Caught in the Middle: Baudelaire’s Perpetual Swing
“Rhythm and rhyme answer man’s immortal need for monotony and symmetry, as opposed to the vanity and danger of inspiration.” –Charles Baudelaire
Baudelaire mocks order and structure as boring, yet he knows spontaneity is ultimately futile and misleading. It is not that man needs order as much as the structural bent is innate in mankind. It is impossible to live in this world and fail to notice the architectural tendency in man’s mind. There are roads, houses, buildings, and cities all around us. These are the products of logical thoughts and plans. Baudelaire understood that without logical thought applied, no structure could result. His poems — especially his prose poems — are totally without structure. They are the results of his spontaneity.

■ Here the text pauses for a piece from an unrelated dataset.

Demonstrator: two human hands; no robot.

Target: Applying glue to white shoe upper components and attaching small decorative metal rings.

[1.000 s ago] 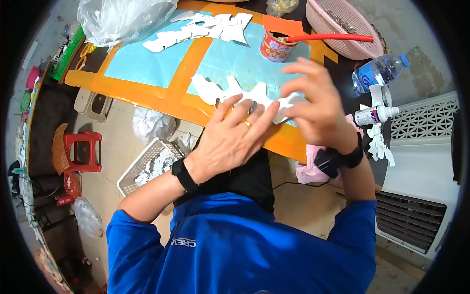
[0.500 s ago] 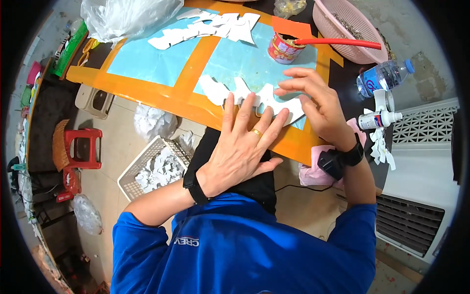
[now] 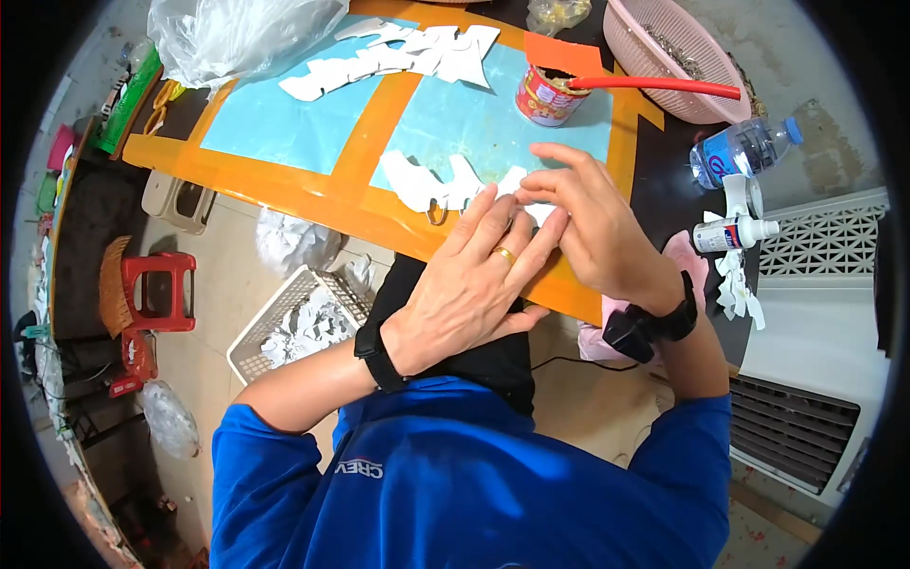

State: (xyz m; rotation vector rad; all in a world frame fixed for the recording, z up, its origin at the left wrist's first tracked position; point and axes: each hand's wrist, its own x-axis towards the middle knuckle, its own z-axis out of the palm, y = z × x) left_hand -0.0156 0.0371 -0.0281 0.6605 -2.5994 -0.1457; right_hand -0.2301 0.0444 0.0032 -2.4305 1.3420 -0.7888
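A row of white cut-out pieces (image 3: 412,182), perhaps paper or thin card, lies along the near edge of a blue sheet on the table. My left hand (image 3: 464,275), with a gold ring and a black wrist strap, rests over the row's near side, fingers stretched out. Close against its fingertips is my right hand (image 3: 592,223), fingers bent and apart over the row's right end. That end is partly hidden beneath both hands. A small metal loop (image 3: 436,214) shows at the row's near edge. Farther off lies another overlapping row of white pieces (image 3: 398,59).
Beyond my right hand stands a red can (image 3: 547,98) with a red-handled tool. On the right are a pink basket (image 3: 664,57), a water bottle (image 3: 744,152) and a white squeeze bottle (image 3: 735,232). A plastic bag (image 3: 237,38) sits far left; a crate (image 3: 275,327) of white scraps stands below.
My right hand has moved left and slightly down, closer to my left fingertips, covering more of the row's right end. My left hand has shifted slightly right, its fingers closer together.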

They are piles of random feelings and the offshoots of his imagination. Although he criticizes inspiration as vain and dangerous, he was completely dependent on it. Like most of the 19th century French poets, he refused to lift his pen when uninspired. But how can a man become successful as a writer if he only works when he “feels it”? Baudelaire’s posthumous fame makes perfect sense when one ponders the world which has lauded him. The more escapist our world becomes, — the more it prefers dreams over reality — the more beloved such poetry and art becomes. Baudelaire knew that if he didn’t work, he’d enjoy no success. He knew no success as he lived. He knew that work wasn’t always, or necessarily, “fun,” but he opted for the vain and dangerous path of sheer spontaneity, despite his professed criticism of it. Regardless of the way he lived, I am pleased that he understood such things.